ALL THOSE IN FAVOR???


----------



## daArch (Mar 15, 2008)

stelzerpaintinginc. said:


> This is my fav site when it comes to members, mods & admin. Not usually a complainer, but just this one time, if I HAD to complain, can you guess what it would be about?
> 
> How can a site that rules like this one have the absolute worst searching capabilities possible? Am I alone in thinking it's actually getting worse? Sometimes I'll dumb down my search criteria to laughable status just to see what comes up.
> 
> ...


It's not really the admins fault. vBulletin is notorious for an absolutely piss poor search engine. 

Have you tried the Google search dialog box that was added recently? 

And remember, you can use conventional symbol search operators to help filter the parameters. And I think the use of boolean operators work also.


----------



## journeymanPainter (Feb 26, 2014)

In tapatalk (the mobile app) the search function brings up nothing. It doesn't matter what you type.


----------



## stelzerpaintinginc. (May 9, 2012)

journeymanPainter said:


> In tapatalk (the mobile app) the search function brings up nothing. It doesn't matter what you type.



That's what I use more often than not. Maybe desktop version is much better. Only problem is, there's no desk at work.


----------



## stelzerpaintinginc. (May 9, 2012)

daArch said:


> It's not really the admins fault. vBulletin is notorious for an absolutely piss poor search engine.
> 
> 
> 
> ...



Using Tapatalk mostly. Thx for the tip on the Google search box. I'll have to give it a whirl next time I'm on my laptop.


----------



## SemiproJohn (Jul 29, 2013)

stelzerpaintinginc. said:


> That's what I use more often than not. *Maybe desktop version is much better.* Only problem is, there's no desk at work.


I only use a desktop, and the search function is pretty useless. I think the Dewey Decimal System used by libraries back in the pre-computer days was more effective and, perhaps, more efficient (and that includes the drive to the library, scrolling through the card catalogues, and then walking to the proper aisle to retrieve the desired information).


----------



## Gough (Nov 24, 2010)

Given the results that I've had lately, I just assumed that it had been turned into a Placebo Button.

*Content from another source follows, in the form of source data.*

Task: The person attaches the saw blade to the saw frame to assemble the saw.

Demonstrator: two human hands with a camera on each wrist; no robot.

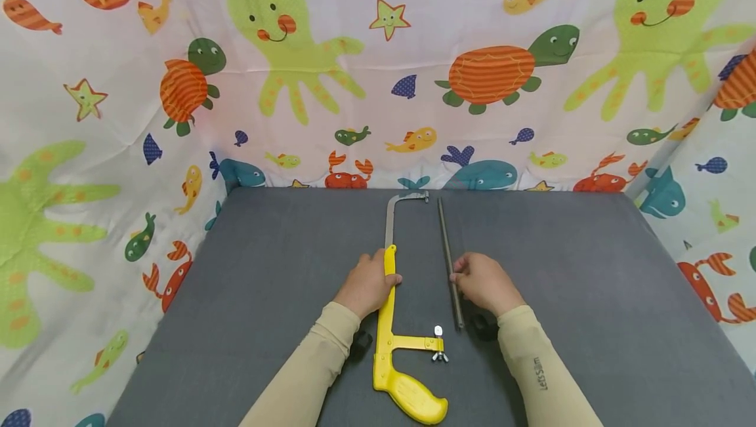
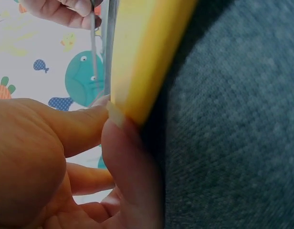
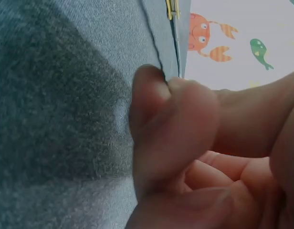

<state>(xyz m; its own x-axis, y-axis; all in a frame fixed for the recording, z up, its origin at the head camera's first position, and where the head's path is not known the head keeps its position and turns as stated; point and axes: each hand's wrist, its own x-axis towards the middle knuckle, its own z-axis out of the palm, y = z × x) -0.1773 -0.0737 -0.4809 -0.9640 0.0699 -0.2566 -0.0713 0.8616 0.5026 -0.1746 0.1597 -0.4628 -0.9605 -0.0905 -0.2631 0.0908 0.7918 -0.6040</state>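
Observation:
A yellow hacksaw frame (image 1: 386, 322) lies on the grey tabletop, its handle (image 1: 416, 397) towards me and its bare metal hook (image 1: 391, 217) at the far end. My left hand (image 1: 365, 284) grips the frame's long bar, thumb across it; the left wrist view shows the yellow bar (image 2: 147, 57) close up between the fingers. No blade spans the frame. Just right of it, a thin grey hacksaw blade (image 1: 445, 237) points away from me. Thumb and fingertips of my right hand (image 1: 487, 284) pinch it near its middle. In the right wrist view the fingertips (image 3: 185, 109) hide part of it.
A wing nut (image 1: 440, 356) sits on the near arm of the frame. The grey tabletop (image 1: 283, 250) reaches back to a cloth curtain (image 1: 366, 86) printed with sea animals, which also hangs at both sides.

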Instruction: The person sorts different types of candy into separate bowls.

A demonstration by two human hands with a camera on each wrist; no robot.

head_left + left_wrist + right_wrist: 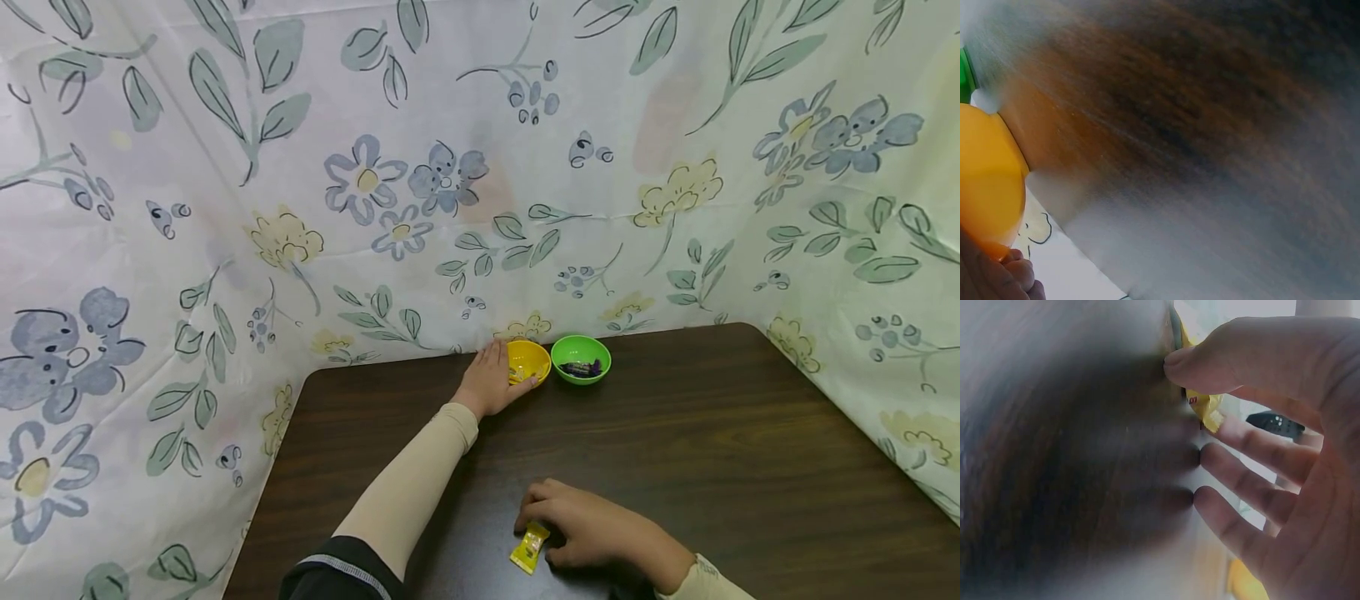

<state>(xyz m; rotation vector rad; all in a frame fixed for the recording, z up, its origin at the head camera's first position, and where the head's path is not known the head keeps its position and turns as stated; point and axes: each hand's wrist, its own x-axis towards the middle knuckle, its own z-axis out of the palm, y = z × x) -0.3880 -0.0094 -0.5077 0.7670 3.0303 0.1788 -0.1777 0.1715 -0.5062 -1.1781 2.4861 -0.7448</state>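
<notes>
In the head view my left hand (487, 385) holds the yellow bowl (542, 379) at the back of the table, its thumb along the near side. Fingertips curl at the rim of the orange-yellow bowl (991, 175) in the left wrist view. A yellow-wrapped candy (530, 547) lies on the table near the front. Over it, my right hand (588, 523) has thumb and fingers apart, fingertips down on the tabletop. In the right wrist view the thumb partly hides the candy wrapper (1212, 417), and the index finger is close to one end.
A green bowl (597, 372) with dark-wrapped candies (581, 368) stands right beside the yellow one, which has yellow pieces inside. A floral cloth (420, 275) hangs behind and along the sides of the dark wooden table (697, 442).
</notes>
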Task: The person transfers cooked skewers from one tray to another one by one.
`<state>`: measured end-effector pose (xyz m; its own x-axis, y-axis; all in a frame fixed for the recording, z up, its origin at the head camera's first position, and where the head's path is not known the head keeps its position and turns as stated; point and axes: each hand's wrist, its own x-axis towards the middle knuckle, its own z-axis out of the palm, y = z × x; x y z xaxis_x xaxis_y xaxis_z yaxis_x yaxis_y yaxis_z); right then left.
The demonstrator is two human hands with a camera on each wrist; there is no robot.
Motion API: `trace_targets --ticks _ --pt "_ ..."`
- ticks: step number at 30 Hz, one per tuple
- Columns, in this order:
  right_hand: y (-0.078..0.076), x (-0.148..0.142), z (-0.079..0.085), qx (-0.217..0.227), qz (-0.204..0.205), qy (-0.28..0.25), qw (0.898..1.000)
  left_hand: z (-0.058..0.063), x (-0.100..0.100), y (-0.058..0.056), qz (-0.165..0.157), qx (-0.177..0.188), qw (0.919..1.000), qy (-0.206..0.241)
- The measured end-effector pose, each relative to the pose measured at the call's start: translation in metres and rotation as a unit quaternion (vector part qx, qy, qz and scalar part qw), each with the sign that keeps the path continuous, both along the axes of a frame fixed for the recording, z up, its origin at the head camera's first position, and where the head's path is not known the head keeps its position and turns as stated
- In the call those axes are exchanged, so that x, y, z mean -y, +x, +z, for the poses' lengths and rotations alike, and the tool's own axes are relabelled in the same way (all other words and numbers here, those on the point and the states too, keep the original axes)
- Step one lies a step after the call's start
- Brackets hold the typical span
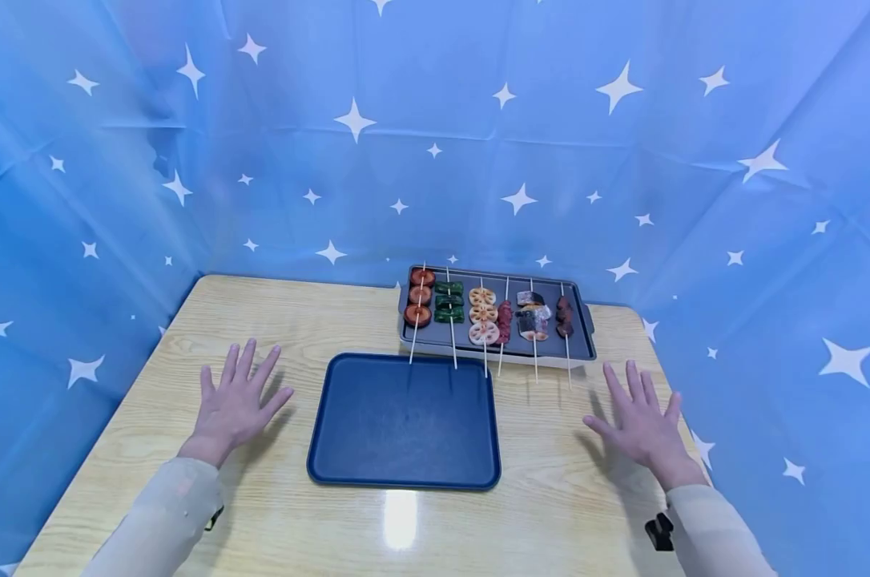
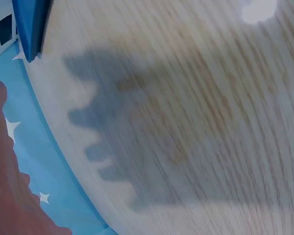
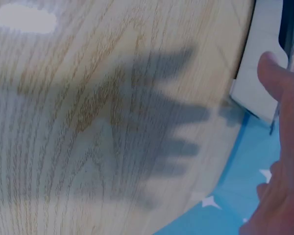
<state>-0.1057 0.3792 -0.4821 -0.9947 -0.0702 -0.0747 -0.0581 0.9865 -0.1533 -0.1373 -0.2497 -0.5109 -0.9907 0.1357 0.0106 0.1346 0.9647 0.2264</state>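
In the head view my left hand [image 1: 235, 401] hovers over the table with fingers spread, left of a dark blue tray [image 1: 406, 425]. My right hand [image 1: 640, 425], also spread and holding nothing, is right of the tray and in front of a grey rectangular grill pan [image 1: 582, 328]. Across the pan lie skewers: brown mushroom-like caps [image 1: 419, 295], dark green pieces [image 1: 449, 301], lotus root slices [image 1: 483, 312], red meat [image 1: 504, 322], fish-like chunks [image 1: 533, 320] and dark brown meat [image 1: 565, 316]. Their sticks jut past the pan's near edge, some over the tray.
A light wood table [image 1: 550, 513] carries everything. Blue curtains [image 1: 435, 216] with white stars enclose its back and sides. Part of the pan's pale side [image 3: 259, 68] appears beyond my thumb in the right wrist view; hand shadows fall on the wood.
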Motion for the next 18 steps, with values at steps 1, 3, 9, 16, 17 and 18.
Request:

https://en.m.wikipedia.org/wiki/Placebo_button


----------



## Jmayspaint (Mar 26, 2013)

The other day when we were talking about gravy I wanted to find the Paint Talk Kitchen thread. IIRC Wes (wje) started it for Ben. No combination of search terms, even the actual thread name (if I remember right) would bring it up. I finally gave up. It's definitely getting worse.


----------



## stelzerpaintinginc. (May 9, 2012)

Gough said:


> Given the results that I've had lately, I just assumed that it had been turned into a Placebo Button.
> 
> https://en.m.wikipedia.org/wiki/Placebo_button



Ha! Like the crosswalk buttons.


----------



## DrakeB (Jun 6, 2011)

From Google's main search page, if you use:

site:www.painttalk.com

prior to your search terms (if you wanted to find a Behr thread, for instance you'd type:

site:www.painttalk.com gravy

(no I'm not joking, go try it- I'll wait)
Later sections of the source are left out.